E XHIBIT 10.1
OMNIBUS ASSUMPTION AND ASSIGNMENT
AGREEMENT
THIS OMNIBUS ASSUMPTION AND
ASSIGNMENT AGREEMENT (this “ AGREEMENT ”), dated
as of October 6, 2009, is among ARCH CHEMICALS RECEIVABLES
CORP., a Delaware corporation (the “ Seller ”),
ARCH CHEMICALS, INC., a Virginia corporation, individually (“
Arch ”) and, as servicer (in such capacity, the
“ Servicer ”, and together with the Seller, the
“ Seller Parties ”), THREE PILLARS FUNDING LLC,
a Delaware corporation (“ TPF ”), SUNTRUST
ROBINSON HUMPHREY, INC. (F/K/A SUNTRUST CAPITAL MARKETS, INC.), a
Tennessee corporation, as administrator (the “ Existing
Administrator ”) MARKET STREET FUNDING LLC, a Delaware
limited liability company (“ Market Street ”),
and PNC BANK, NATIONAL ASSOCIATION, a national banking association
(“ PNC ”), as successor administrator (the
“ Successor Administrator ”), and acknowledged
and agreed to by ARCH TREATMENT TECHNOLOGIES, INC., a Virginia
corporation, ARCH WOOD PROTECTION, INC., a Delaware corporation,
and ARCH PERSONAL CARE PRODUCTS, L.P., a New Jersey limited
partnership (collectively, the “ Subsidiary
Originators ”).
BACKGROUND
The Seller, TPF, the Servicer and
the Existing Administrator are parties to that certain Receivables
Purchase Agreement dated as of June 27, 2005 (as amended,
restated, supplemented or otherwise modified prior to giving effect
to any amendment on the date hereof, the “ Receivables
Purchase Agreement ”).
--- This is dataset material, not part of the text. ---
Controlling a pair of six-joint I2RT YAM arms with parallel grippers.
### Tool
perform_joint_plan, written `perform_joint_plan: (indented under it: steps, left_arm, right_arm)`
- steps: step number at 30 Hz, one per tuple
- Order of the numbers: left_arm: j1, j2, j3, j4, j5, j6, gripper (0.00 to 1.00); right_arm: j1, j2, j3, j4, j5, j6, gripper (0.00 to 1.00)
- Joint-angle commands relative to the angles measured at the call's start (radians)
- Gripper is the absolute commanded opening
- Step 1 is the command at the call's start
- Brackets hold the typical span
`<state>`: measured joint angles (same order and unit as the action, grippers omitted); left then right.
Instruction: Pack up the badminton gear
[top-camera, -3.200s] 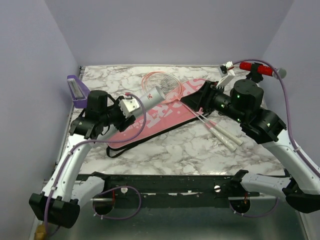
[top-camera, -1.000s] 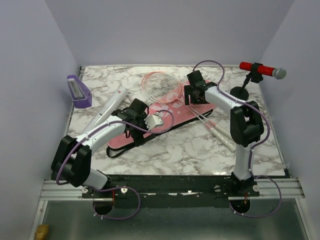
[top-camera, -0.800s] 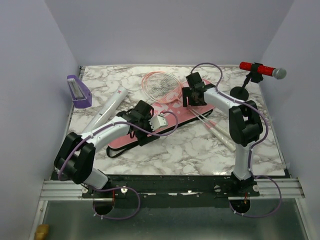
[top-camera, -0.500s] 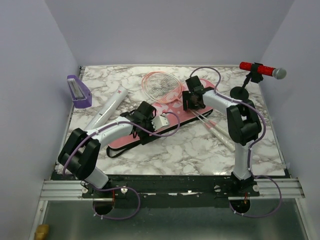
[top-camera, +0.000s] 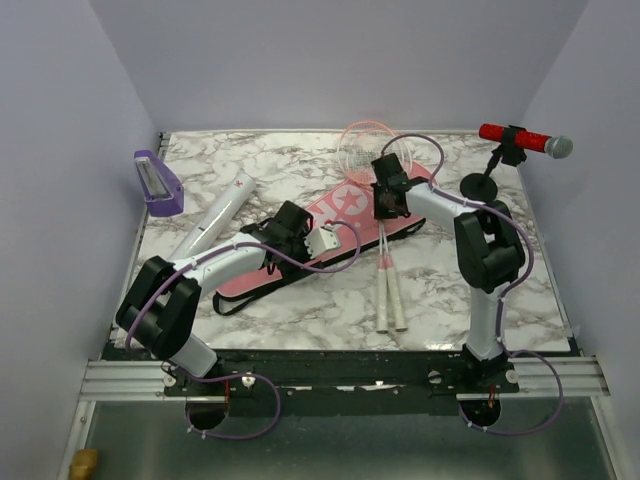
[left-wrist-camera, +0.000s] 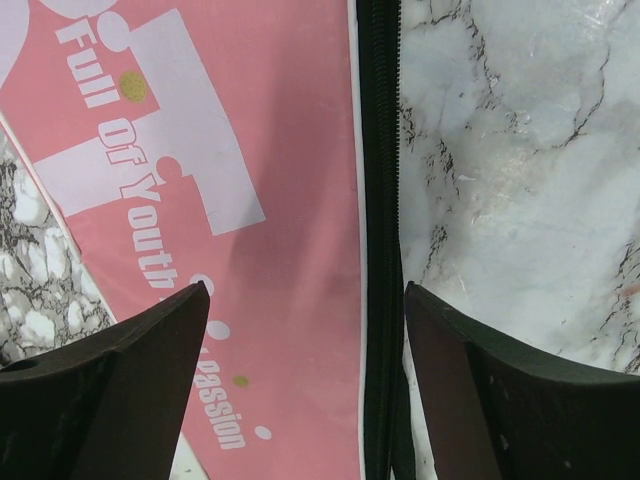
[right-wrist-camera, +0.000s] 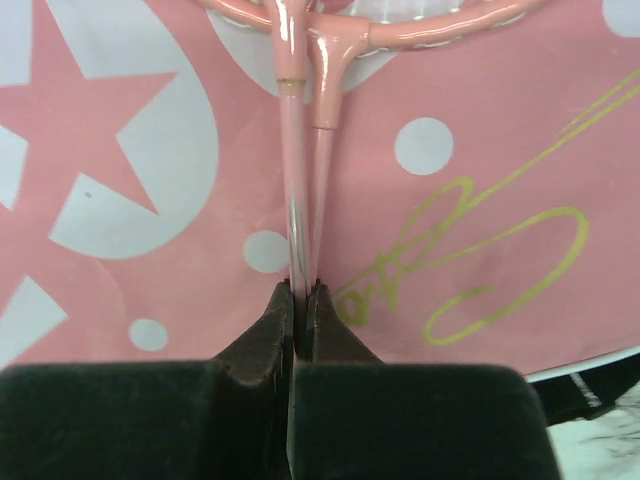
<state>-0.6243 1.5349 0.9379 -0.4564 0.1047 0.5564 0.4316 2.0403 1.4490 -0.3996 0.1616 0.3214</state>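
Two thin pink rackets (top-camera: 384, 262) lie side by side, their heads (top-camera: 364, 146) at the back and their pale handles (top-camera: 388, 305) toward the front. My right gripper (top-camera: 385, 203) is shut on their two shafts (right-wrist-camera: 305, 180) just below the heads, over the long pink bag (top-camera: 340, 212). The right wrist view shows the jaws (right-wrist-camera: 302, 292) pinched on those shafts above the bag's (right-wrist-camera: 470, 120) printed face. My left gripper (top-camera: 292, 232) hovers open over the bag's lower half; the pink fabric (left-wrist-camera: 280, 200) and its black zipper (left-wrist-camera: 380, 200) lie between the fingers (left-wrist-camera: 130, 380). The white tube (top-camera: 214, 216) lies at the left.
A purple tray (top-camera: 157, 182) leans at the back left edge. A red microphone (top-camera: 520, 139) on a black stand is at the back right. Marble tabletop (top-camera: 330, 290) shows in front of the bag, and walls close in on both sides.
My right gripper closed on the racket shafts and swung them: heads now point to the back, handles to the front. My left gripper shifted right along the bag and narrowed slightly.
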Motion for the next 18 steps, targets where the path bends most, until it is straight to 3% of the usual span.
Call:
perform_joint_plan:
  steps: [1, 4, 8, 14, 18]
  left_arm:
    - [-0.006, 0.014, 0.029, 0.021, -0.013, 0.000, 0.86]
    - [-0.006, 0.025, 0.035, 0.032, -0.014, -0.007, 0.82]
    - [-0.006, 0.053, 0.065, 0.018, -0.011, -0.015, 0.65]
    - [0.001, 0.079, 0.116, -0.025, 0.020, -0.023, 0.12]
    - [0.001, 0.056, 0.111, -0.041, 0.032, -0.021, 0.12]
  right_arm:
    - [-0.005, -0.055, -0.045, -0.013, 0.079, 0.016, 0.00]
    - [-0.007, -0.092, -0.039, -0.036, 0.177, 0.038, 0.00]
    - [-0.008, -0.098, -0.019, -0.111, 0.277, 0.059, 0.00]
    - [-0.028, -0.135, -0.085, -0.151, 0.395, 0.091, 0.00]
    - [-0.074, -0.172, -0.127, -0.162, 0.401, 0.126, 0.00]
Capitalized terms used and not
otherwise defined herein have the respective meaning assigned to
such terms in the Receivables Purchase Agreement.
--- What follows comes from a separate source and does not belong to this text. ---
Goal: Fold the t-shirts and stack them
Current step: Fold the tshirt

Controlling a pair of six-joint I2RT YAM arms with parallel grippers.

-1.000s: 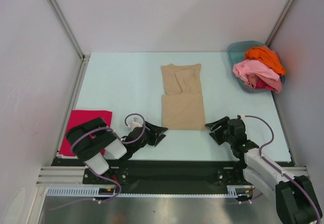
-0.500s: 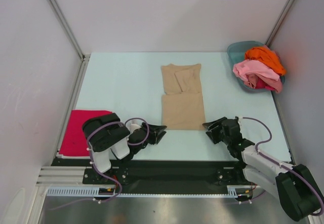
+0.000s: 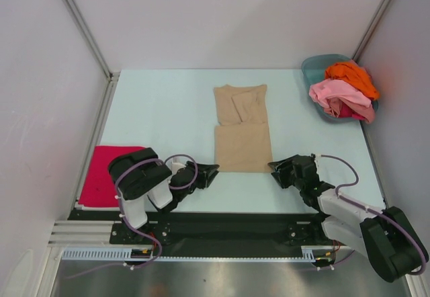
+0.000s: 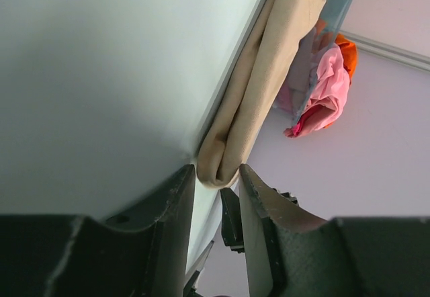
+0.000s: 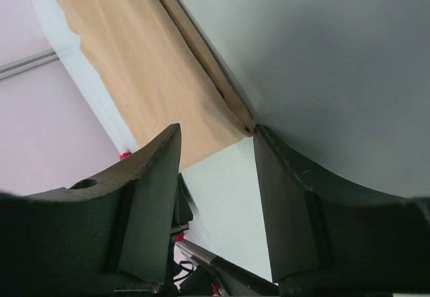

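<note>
A large tan t-shirt (image 3: 242, 132) lies folded in the middle of the table. My left gripper (image 3: 213, 172) is low at its near left corner. In the left wrist view the tan t-shirt's (image 4: 269, 75) folded corner sits between the tips of my left gripper (image 4: 216, 169), whose jaws stand narrowly open around it. My right gripper (image 3: 274, 167) is at the near right corner. In the right wrist view my right gripper (image 5: 216, 132) is open, and the tan t-shirt's (image 5: 134, 55) corner reaches one fingertip. A magenta-red t-shirt (image 3: 101, 175) lies folded at the near left.
A teal basin (image 3: 313, 65) stands in the far right corner, holding a pink t-shirt (image 3: 339, 95) and an orange t-shirt (image 3: 353, 75). Metal frame rails run along the table's left edge (image 3: 101, 129) and near edge (image 3: 222, 223).
Both grippers have slid in toward the tan t-shirt's near corners. Their jaws have narrowed, the left more than the right. The shirts have not moved.
</note>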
WHEREAS, TPF and the Existing
Administrator each desires to transfer all of its right, title,
interest and obligations in, to and under the Receivables Purchase
Agreement and the Receivable Interest to Market Street and the
Successor Administrator, as applicable, and each of Market Street
and the Successor Administrator, as applicable, desires to purchase
and assume all of the TPF’s and the Existing
Administrator’s, as applicable, right, title, interest and
obligations in, to and under the Receivables Purchase Agreement and
the Receivable Interest and to become party to the Receivables
Purchase Agreement.
NOW, THEREFORE, for good and
valuable consideration the receipt and sufficiency of which is
hereby acknowledged, the parties hereto hereby agree as
follows:
SECTION 1. Representations and
Warranties . The Seller desires that each of TPF and the
Existing Administrator transfer, as applicable, all of its right,
title, interest and obligations in, to and under the Receivable
Purchase Agreement, the Receivable Interest, all related property
and Invested Amount and that Market Street becomes a party to the
Receivables Purchase Agreement and the Successor Administrator
becomes the Administrator under the Receivables Purchase Agreement
and upon the terms and subject to the conditions set forth herein.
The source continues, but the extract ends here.